EXERCISE OBJECTIVE: Return the records below word for word.

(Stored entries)
+-------+

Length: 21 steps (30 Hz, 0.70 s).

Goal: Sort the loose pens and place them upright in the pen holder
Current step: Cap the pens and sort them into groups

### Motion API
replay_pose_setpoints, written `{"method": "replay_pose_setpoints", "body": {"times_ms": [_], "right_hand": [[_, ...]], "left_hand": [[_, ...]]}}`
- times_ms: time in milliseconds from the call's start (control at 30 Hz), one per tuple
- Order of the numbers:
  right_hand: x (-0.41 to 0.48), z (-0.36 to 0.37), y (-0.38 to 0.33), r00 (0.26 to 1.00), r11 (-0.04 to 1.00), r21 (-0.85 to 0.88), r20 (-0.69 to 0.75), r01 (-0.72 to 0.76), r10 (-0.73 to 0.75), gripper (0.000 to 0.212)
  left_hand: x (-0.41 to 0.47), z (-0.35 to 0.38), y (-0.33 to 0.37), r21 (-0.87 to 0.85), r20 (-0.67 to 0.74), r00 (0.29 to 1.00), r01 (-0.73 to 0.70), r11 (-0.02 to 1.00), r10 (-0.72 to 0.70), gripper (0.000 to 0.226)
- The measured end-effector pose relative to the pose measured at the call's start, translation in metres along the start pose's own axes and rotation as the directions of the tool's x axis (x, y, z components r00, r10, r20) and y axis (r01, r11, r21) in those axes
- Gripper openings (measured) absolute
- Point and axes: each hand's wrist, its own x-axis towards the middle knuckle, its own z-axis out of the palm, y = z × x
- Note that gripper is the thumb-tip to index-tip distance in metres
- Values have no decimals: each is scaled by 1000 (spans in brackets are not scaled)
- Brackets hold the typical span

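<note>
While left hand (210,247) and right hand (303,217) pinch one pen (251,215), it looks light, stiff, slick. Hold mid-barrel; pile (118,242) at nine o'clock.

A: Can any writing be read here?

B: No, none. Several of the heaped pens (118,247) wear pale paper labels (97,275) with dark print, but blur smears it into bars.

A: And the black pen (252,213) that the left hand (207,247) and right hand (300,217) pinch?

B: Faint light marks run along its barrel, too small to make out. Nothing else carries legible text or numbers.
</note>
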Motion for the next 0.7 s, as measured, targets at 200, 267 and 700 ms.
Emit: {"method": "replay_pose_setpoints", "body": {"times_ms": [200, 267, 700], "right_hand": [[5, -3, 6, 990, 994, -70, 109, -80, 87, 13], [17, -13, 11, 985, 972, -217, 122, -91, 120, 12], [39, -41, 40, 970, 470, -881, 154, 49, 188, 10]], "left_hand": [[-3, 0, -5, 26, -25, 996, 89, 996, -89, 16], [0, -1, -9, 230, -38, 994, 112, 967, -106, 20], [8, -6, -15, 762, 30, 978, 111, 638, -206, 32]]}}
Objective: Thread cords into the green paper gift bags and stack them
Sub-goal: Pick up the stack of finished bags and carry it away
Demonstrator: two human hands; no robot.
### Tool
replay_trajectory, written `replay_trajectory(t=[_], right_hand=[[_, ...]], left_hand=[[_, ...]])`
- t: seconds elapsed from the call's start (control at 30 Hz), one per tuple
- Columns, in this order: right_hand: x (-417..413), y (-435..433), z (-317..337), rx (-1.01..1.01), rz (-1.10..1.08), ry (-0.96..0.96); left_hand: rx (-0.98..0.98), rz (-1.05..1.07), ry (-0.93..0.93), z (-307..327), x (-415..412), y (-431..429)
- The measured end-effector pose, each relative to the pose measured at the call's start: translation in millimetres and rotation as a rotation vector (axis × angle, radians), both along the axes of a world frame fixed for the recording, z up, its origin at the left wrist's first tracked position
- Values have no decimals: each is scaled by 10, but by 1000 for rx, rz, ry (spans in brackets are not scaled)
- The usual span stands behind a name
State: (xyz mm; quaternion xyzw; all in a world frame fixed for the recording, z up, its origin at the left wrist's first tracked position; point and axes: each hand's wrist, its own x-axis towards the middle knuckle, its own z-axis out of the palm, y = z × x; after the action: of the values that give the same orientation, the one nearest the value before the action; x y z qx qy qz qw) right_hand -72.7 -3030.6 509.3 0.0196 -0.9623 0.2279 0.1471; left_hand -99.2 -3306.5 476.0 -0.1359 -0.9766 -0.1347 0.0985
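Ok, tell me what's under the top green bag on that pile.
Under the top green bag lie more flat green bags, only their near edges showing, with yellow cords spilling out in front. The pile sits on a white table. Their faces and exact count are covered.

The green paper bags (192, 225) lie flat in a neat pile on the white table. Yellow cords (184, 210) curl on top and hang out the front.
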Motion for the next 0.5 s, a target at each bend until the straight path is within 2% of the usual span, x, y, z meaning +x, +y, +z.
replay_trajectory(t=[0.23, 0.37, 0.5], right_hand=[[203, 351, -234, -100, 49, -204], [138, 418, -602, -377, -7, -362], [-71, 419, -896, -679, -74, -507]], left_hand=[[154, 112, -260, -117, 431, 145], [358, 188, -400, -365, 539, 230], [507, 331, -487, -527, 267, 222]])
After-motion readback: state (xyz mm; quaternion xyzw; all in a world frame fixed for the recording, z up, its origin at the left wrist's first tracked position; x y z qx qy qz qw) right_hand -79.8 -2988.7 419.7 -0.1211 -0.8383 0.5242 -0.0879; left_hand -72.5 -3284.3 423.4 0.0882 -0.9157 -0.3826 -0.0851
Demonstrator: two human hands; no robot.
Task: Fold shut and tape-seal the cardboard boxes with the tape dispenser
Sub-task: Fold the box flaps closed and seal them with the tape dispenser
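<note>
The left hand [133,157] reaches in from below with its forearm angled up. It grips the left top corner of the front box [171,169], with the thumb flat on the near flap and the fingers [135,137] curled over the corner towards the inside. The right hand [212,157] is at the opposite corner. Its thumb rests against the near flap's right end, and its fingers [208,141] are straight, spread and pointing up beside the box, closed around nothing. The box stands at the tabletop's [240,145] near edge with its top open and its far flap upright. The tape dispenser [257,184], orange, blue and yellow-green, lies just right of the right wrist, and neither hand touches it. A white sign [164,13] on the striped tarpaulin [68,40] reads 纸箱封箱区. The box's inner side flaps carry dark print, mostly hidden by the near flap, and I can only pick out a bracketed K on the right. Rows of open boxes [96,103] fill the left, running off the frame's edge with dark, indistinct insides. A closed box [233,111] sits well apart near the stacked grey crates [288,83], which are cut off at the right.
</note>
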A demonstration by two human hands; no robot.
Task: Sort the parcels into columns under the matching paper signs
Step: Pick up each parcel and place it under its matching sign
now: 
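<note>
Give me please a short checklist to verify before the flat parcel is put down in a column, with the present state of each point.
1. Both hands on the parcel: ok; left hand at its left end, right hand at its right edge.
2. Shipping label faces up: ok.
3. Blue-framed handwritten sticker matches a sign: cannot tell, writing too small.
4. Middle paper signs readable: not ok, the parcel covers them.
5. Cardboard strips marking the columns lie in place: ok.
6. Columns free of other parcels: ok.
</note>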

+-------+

EXERCISE ANSWER:
Length: 21 steps (30 Hz, 0.70 s).

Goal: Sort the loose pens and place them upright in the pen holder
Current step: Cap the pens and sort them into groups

### Motion API
replay_pose_setpoints, written `{"method": "replay_pose_setpoints", "body": {"times_ms": [_], "right_hand": [[_, ...]], "left_hand": [[_, ...]]}}`
- times_ms: time in milliseconds from the call's start (control at 30 Hz), one per tuple
- Order of the numbers:
  right_hand: x (-0.41 to 0.48), z (-0.36 to 0.37), y (-0.38 to 0.33), r00 (0.26 to 1.00), r11 (-0.04 to 1.00), r21 (-0.85 to 0.88), r20 (-0.69 to 0.75), r01 (-0.72 to 0.76), r10 (-0.73 to 0.75), gripper (0.000 to 0.212)
  left_hand: x (-0.41 to 0.47), z (-0.35 to 0.38), y (-0.33 to 0.37), r21 (-0.87 to 0.85), r20 (-0.67 to 0.74), r00 (0.29 to 1.00), r01 (-0.73 to 0.70), r11 (-0.02 to 1.00), r10 (-0.72 to 0.70), gripper (0.000 to 0.226)
- The measured end-effector pose relative to the pose measured at the call's start, translation in metres along the start pose's own axes and rotation as the directions of the tool's x axis (x, y, z components r00, r10, r20) and y axis (r01, r11, r21) in those axes
- Gripper openings (measured) absolute
- Point and axes: each hand's wrist, its own x-axis towards the middle knuckle, its own z-axis out of the palm, y = z × x
- Note that gripper is the thumb-tip to index-tip distance in metres
- Values have no decimals: each is scaled by 1000 (spans in brackets are not scaled)
- Brackets hold the typical span

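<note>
While left hand (210,247) and right hand (303,217) pinch one pen (251,215), it looks light, stiff, slick. Hold mid-barrel; pile (118,242) at nine o'clock.

A: Can any writing be read here?

B: No, none. Several of the heaped pens (118,247) wear pale paper labels (97,275) with dark print, but blur smears it into bars.

A: And the black pen (252,213) that the left hand (207,247) and right hand (300,217) pinch?

B: Faint light marks run along its barrel, too small to make out. Nothing else carries legible text or numbers.
</note>
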Motion for the next 0.7 s, as measured, targets at 200, 267 and 700 ms.
Emit: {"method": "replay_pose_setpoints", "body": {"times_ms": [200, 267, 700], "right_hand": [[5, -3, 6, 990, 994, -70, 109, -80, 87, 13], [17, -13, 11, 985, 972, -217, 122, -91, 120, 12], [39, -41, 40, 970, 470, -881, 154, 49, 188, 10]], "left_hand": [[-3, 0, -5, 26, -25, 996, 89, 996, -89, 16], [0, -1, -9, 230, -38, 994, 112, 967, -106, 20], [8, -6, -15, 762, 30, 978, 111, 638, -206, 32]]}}
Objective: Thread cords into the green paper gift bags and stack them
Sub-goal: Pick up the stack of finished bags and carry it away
Demonstrator: two human hands; no robot.
### Tool
replay_trajectory, written `replay_trajectory(t=[_], right_hand=[[_, ...]], left_hand=[[_, ...]])`
- t: seconds elapsed from the call's start (control at 30 Hz), one per tuple
- Columns, in this order: right_hand: x (-417..413), y (-435..433), z (-317..337), rx (-1.01..1.01), rz (-1.10..1.08), ry (-0.96..0.96); left_hand: rx (-0.98..0.98), rz (-1.05..1.07), ry (-0.93..0.93), z (-307..327), x (-415..412), y (-431..429)
- The measured end-effector pose, each relative to the pose measured at the call's start: translation in millimetres and rotation as a rotation vector (axis × angle, radians), both along the axes of a world frame fixed for the recording, z up, its origin at the left wrist's first tracked position
- Values have no decimals: each is scaled by 10, but by 1000 for rx, rz, ry (spans in brackets are not scaled)
- The usual span stands behind a name
State: (xyz mm; quaternion xyzw; all in a world frame fixed for the recording, z up, its origin at the left wrist's first tracked position; point and axes: each hand's wrist, its own x-axis towards the middle knuckle, its own z-axis out of the palm, y = z × x; after the action: of the values that give the same orientation, the one nearest the value before the action; x y z qx qy qz qw) right_hand -72.7 -3030.6 509.3 0.0196 -0.9623 0.2279 0.1471; left_hand -99.2 -3306.5 476.0 -0.1359 -0.9766 -0.1347 0.0985
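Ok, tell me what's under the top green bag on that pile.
Under the top green bag lie more flat green bags, only their near edges showing, with yellow cords spilling out in front. The pile sits on a white table. Their faces and exact count are covered.

The green paper bags (192, 225) lie flat in a neat pile on the white table. Yellow cords (184, 210) curl on top and hang out the front.
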Motion for the next 0.5 s, a target at each bend until the straight path is within 2% of the usual span, x, y, z meaning +x, +y, +z.
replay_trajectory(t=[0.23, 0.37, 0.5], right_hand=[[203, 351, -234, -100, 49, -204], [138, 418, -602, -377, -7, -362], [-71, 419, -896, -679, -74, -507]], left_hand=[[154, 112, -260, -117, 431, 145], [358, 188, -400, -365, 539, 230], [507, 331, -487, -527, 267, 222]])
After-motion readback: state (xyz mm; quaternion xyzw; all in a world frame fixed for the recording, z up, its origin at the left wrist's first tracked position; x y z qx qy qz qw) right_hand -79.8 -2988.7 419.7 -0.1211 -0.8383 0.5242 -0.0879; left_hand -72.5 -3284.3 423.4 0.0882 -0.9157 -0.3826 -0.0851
Demonstrator: two human hands; no robot.
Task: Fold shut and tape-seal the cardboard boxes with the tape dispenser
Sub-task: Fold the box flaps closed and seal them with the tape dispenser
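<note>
The left hand [133,157] reaches in from below with its forearm angled up. It grips the left top corner of the front box [171,169], with the thumb flat on the near flap and the fingers [135,137] curled over the corner towards the inside. The right hand [212,157] is at the opposite corner. Its thumb rests against the near flap's right end, and its fingers [208,141] are straight, spread and pointing up beside the box, closed around nothing. The box stands at the tabletop's [240,145] near edge with its top open and its far flap upright. The tape dispenser [257,184], orange, blue and yellow-green, lies just right of the right wrist, and neither hand touches it. A white sign [164,13] on the striped tarpaulin [68,40] reads 纸箱封箱区. The box's inner side flaps carry dark print, mostly hidden by the near flap, and I can only pick out a bracketed K on the right. Rows of open boxes [96,103] fill the left, running off the frame's edge with dark, indistinct insides. A closed box [233,111] sits well apart near the stacked grey crates [288,83], which are cut off at the right.
</note>
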A demonstration by two human hands; no robot.
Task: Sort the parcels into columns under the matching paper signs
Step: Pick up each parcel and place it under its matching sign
now: 
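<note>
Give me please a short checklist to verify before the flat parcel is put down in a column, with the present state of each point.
1. Both hands on the parcel: ok; left hand at its left end, right hand at its right edge.
2. Shipping label faces up: ok.
3. Blue-framed handwritten sticker matches a sign: cannot tell, writing too small.
4. Middle paper signs readable: not ok, the parcel covers them.
5. Cardboard strips marking the columns lie in place: ok.
6. Columns free of other parcels: ok.
</note>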

Nothing else belongs in this output.